À ces fonctions définies par Daniel Fabre et Jacques Lacroix, il convient d'ajouter la fonction étiologique, présente dans cette catégorie de récits que les folkloristes ont appelés les « pourquoi » : pourquoi les chiens et les chats se disputent (conte type 200), pourquoi les ours n'ont pas de queue (conte type 2), pourquoi les colombes ne pondent que deux œufs (conte type 240)... Morten Nojgaard, cité par Marie-Louise Ténèze, définit l'étiologie par le fait qu'elle juxtapose deux sections temporelles : son but est « d'exposer une certaine chaîne d'actions dans un passé éloigné, et, ensuite, d'en tirer la conséquence qui explique un phénomène donné de la réalité du lecteur ». Ainsi, dans le conte type 295, célèbre par la version des frères Grimm, c'est une promenade ancienne de la braise, de la paille et du haricot qui explique une particularité botanique présentement observable : le fait que tous les haricots du monde ont une couture noire sur le dos. À ce récit, Claude Lévi-Strauss attribuerait sans doute un rôle « démarcatif » : « il n'explique pas vraiment une origine, et il ne désigne pas une cause ; mais il invoque une origine ou une cause (en elles-mêmes insignifiantes) pour monter en épingle quelque détail ou pour « marquer une espèce ». Marie-Louise Ténèze distingue en outre les contes intrinsèquement étiologiques, construits en fonction de l'explication à fournir, des contes à fin étiologique extrinsèque où l'on surajoute une conclusion étiologique (la petite couture noire) à un récit qui se suffit parfaitement à lui-même.

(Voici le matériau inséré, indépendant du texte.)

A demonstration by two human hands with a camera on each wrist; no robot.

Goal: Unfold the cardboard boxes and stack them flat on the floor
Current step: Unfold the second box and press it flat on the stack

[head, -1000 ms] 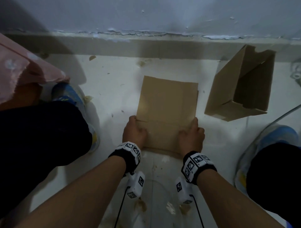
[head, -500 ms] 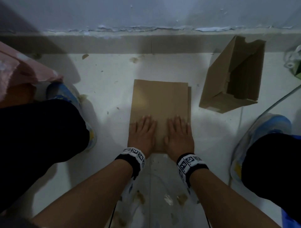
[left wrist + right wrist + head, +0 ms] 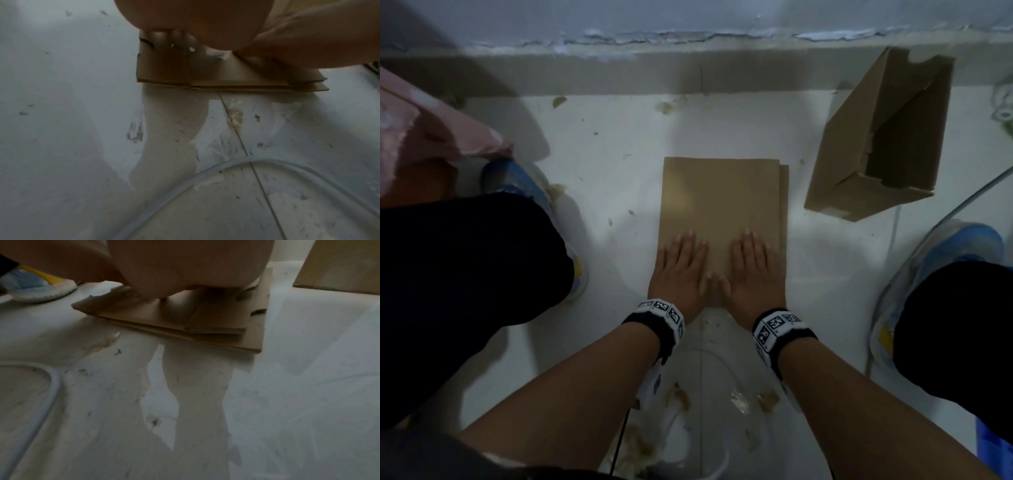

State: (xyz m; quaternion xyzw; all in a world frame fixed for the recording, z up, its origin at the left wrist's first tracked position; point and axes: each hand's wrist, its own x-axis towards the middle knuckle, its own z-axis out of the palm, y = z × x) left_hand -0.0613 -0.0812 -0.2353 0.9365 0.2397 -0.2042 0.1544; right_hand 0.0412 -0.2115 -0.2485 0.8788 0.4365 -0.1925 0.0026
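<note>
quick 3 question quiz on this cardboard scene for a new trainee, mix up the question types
1. True or false: both hands lie with straight fingers on the flattened cardboard.
2. Multiple choice: where is the box that is still unfolded? A) under the left hand B) on the floor to the right of the flattened cardboard C) on the person's lap
3. Fill in: in the right wrist view the flattened cardboard shows more than one ____ at its near edge.

Key
1. True; the right hand presses beside the left, neither has a grip on an edge.
2. B
3. layer
</note>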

La fonction initiatique des contes a déjà fait couler beaucoup d'encre. Si l'on définit l' initiation, d'un point de vue sociologique, comme un processus acculturatif qui prépare à la vie adulte en interdisant tout retour en arrière, le conte paraît lui être étroitement lié. Non pas tant, comme le voulait Pierre Saintyves, parce que les contes subsisteraient comme les ultimes souvenirs de rites tombés en désuétude que parce qu'ils utilisent un langage symbolique du devenir, de la métamorphose. On sait, par les recherches de Geneviève Calame-Griaule, à quel point les Dogon associent le conte à la sexualité. Ils y voient une « parole de nuit », une parole de désir, indispensable aux mariages comme aux naissances et dotée elle-même d'un tel pouvoir fécondant que l'échange de contes est interdit entre les catégories de parenté soumises au tabou de l'inceste (père et fille, mère et fils, frère et sœur). Plus près de nous, Yvonne Verdier interprète le Petit Chaperon rougede la tradition orale comme un récit lié à l'initiation des filles. Après avoir brisé son habit ou ses sabots de fer, l'héroïne part à la rencontre du loup-sphinx qui, à la croisée des chemins, l'invite à choisir entre « le côté des aiguilles » et « le côté des épingles » (la sexualité libre et le mariage). Parvenue chez la grand-mère, elle acquiert, lors d'un macabre festin, le pouvoir de procréer en mangeant les mamelles et en buvant le sang de son aïeule. Elle sera enfin initiée sexuellement lorsqu'elle verra le loup dans son « déshabillé ». Le conte utilise du reste tout un lexique lié au travail du fil : l'aiguille et l'épingle, le chaperon et la dent de loup, la chevillette et la bobinette. En jouant sur les termes techniques d'un code artisanal (la couture ou la dentelle), qui relève d'un savoir-faire féminin, le conte populaire retrace une aventure où se lit le destin des femmes.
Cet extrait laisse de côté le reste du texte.